В полдень все зашевелились и даже запели. – Я видел, как солдаты с трудом пробираются вперед со своими котелками и ложками, и пошел за ними, затем с цепью двинулся в наступление на грязный камбузный котел, доверху простой вареной фасоли, которую плюхнули мне в котелок после уничижительного взгляда поваренка, не понявшего, почему мой котелок немного не похож на прочие. – Но чтоб трапеза прошла успешно, я отправился в пекарню на носу и дал толстому пекарю, усатому французу, взятку, и он выдал мне прекрасную чересчур свежую буханочку хлеба, и вот с этим всем я уселся на бухту каната на крышке носового люка и съел все на чистых ветрах, и еда мне, вообще-то, понравилась. – Слева по борту Гибралтарская скала уже уходила вдаль, воды поуспокаивались, и вскоре уже настал ленивый день, а судно довольно продвинулось курсом к Сардинии и Южной Франции. – И вдруг (ибо у меня были раньше такие долгие грезы об этой поездке, все теперь испорчены, о прекрасном сверкающем рейсе на великолепном «пакетботе» с красным вином в бокалах на тонких ножках и с веселыми французами и блондинками) легкий намек на то, чего я искал во Франции (где я ни разу не бывал), донесся по системе громкого оповещения: песня под названием «Mademoiselle de Paris», и все французские солдаты, сидевшие со мной на баке, укрывшись от ветра за переборками и надстройками, вдруг стали на вид романтичны и принялись разгоряченно разговаривать о своих девушках дома, и все наконец вдруг вроде бы стало указывать на Париж.

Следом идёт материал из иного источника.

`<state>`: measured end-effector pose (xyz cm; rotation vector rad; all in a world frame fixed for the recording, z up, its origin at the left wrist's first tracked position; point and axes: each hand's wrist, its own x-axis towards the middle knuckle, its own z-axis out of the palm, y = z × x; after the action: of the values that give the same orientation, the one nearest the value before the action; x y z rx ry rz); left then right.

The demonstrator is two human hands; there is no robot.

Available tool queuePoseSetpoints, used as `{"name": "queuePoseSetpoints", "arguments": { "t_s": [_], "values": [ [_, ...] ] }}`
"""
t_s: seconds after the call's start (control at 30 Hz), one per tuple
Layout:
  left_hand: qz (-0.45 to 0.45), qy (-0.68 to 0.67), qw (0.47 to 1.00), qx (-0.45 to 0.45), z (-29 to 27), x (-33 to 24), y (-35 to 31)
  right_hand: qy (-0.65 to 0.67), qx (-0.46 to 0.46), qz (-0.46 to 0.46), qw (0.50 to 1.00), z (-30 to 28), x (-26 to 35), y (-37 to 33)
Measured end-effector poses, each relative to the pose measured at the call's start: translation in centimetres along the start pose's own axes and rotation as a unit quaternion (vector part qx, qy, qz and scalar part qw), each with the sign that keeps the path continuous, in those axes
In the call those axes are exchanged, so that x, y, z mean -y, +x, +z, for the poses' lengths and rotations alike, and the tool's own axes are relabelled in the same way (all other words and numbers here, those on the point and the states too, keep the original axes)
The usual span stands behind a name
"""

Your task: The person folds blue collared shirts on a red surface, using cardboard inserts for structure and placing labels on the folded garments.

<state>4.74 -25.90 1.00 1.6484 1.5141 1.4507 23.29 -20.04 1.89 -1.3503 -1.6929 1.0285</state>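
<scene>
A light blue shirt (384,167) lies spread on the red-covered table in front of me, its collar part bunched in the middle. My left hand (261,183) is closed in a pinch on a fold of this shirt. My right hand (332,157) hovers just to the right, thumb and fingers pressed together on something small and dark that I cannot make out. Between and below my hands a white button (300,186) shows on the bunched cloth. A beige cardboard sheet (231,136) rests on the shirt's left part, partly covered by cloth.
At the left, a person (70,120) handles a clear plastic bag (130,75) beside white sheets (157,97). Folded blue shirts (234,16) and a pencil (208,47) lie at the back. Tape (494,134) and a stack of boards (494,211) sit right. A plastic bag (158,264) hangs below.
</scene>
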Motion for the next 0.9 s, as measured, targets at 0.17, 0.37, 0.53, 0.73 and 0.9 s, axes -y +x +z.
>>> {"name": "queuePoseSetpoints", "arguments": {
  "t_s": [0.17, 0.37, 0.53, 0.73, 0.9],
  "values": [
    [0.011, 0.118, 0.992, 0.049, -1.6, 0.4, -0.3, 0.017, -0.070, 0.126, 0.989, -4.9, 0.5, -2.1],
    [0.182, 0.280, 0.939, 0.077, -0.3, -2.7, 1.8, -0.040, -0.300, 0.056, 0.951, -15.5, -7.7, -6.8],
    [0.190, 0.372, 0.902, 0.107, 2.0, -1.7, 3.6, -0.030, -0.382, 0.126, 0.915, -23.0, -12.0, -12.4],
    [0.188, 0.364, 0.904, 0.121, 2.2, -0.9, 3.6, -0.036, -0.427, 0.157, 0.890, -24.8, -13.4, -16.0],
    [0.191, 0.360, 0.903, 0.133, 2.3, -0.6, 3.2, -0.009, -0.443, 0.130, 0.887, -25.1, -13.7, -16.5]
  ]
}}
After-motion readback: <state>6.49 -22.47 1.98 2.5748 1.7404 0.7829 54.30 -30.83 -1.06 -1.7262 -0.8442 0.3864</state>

Я был исполнен решимости шагать пешком от Марселя вверх по Трассе № 8 к Экс-ан-Провансу, а затем начать стопить. Мне и пригрезиться не могло, что Марсель такой большой город. Получив штамп в паспорт, я перешел железнодорожные сортировки, с торбой на горбе. Первый европеец, которого я приветствовал на его родной почве, был старым французом с велосипедными усами, который шел со мной по путям, но на мое счастливое приветствие не ответил, «Allo, l’Pere!»[16] – Но это ничего, сама щебенка и рельсы для меня были раем, непостижимая весенняя Франция, наконец-то. Я шел дальше, среди дымокотловых жилых домов XVIII века, изрыгающих угольный дым, минуя громадную мусорную фуру с огромной тягловой лошадью и кучером в берете и полосатой рубашке поло. – Старый «форд» 1929 года вдруг прогрохотал мимо к портовому району, содержа в себе четверых обереченных громил с бычками в зубах, как у персонажей из какого-то забытого французского кина моего ума. – Я зашел в некое подобие бара, что был открыт воскресным утром спозаранку, где сел за столик и выпил горячего кофе, поданного дамой в банном халате, хоть и без пирожных – но их я добыл через дорогу в boulangerie[17], пахнувшей хрусткими свежими «наполеонами» и croissants, и поел от пуза, читая «Paris Soir» и под музыку по радио, уже объявлявшему новости о моем страстно-желаемом Париже – сидя там с необъяснимо тянущими воспоминаниями, как будто б я уже родился и уже жил в этом городке, был с кем-то братьями, и, когда я выглядывал в окно, голые деревья пушились зеленью из-за весны. – Сколько лет моей старой жизни во Франции, моей долгой старой французскости, казалось – все названия лавок, épicerie, boucherie[18], раннеутренние лавчонки, как у меня дома во Франко-Канадии, как в Лоуэлле, Массачусеттс, в воскресенье. – Quel différence?[19] Я вдруг стал очень счастлив.